Figure 9, which is taken from the bottom of the page from which figure 6 is taken, features a representation of Biblical Adam, of Biblical Eve, and of the God of Abraham, of Isaac, and of Joseph. A comparison of figures 6 and 9 suggests that the male figure and the female figure that are depicted in the former are representations of Adam and Eve when younger than depicted in the latter.

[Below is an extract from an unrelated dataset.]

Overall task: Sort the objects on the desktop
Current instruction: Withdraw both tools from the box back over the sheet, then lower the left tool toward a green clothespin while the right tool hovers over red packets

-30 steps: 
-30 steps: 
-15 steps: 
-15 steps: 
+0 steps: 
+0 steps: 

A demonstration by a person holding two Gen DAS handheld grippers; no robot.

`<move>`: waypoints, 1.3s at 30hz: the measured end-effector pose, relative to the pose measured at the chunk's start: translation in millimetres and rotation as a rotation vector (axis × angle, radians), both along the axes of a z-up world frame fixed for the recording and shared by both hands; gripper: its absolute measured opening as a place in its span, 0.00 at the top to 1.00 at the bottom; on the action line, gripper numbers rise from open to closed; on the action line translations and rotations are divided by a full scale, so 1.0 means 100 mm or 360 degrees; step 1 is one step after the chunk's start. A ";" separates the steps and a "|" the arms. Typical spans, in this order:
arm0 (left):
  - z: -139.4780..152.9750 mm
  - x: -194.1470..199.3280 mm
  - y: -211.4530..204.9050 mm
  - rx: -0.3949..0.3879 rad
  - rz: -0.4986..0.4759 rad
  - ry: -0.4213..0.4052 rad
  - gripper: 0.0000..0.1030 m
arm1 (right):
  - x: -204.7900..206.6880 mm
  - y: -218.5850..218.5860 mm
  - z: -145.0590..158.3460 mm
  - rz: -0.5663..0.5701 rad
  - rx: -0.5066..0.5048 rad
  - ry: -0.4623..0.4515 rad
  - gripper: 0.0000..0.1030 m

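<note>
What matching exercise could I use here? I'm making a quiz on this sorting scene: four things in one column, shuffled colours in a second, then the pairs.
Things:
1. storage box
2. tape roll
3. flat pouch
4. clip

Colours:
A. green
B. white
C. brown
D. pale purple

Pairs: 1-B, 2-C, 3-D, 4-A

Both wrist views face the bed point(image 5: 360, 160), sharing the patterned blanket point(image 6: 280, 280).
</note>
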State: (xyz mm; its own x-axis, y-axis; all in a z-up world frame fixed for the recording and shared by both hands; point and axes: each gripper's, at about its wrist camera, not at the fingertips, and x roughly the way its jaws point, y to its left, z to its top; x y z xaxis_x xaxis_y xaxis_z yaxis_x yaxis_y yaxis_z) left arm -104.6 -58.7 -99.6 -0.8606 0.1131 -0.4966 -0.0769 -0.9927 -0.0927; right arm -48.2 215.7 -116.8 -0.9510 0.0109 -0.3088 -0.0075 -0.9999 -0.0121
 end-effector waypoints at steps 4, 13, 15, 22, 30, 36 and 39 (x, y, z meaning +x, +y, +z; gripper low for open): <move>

Assuming that figure 3, figure 6, and figure 9 are examples of a precedent of using human representations of the celestial house of Gemini as indirect references to Adam and Eve, and assuming that the human figures that are depicted in the iconography of the nineteenth trump cards of pattern sheets 1 and 2 are used accordingly and whether in addition to being used as references to the month of May and to the feast of the Ascension or not, the wall could be explained as a reference to the Garden of Eden, which, in the art of renaissance Europe, may be depicted as being bounded by walls.

 

Iconography - The Sun (Pattern Sheets 1 and 2) (Figures 10-13) (Diary of a Fortune-Teller)

 

Figure 10, which is taken from an illuminated manuscript that is titled, Des Cas de Nobles Hommes et Femmes, depicts the Garden of Eden and Adam and Eve at various stages of the Biblical narrative in which they feature. The image that is depicted in figure 10 is thought to have been produced in Paris, France, circa 1413 to 1415 [28].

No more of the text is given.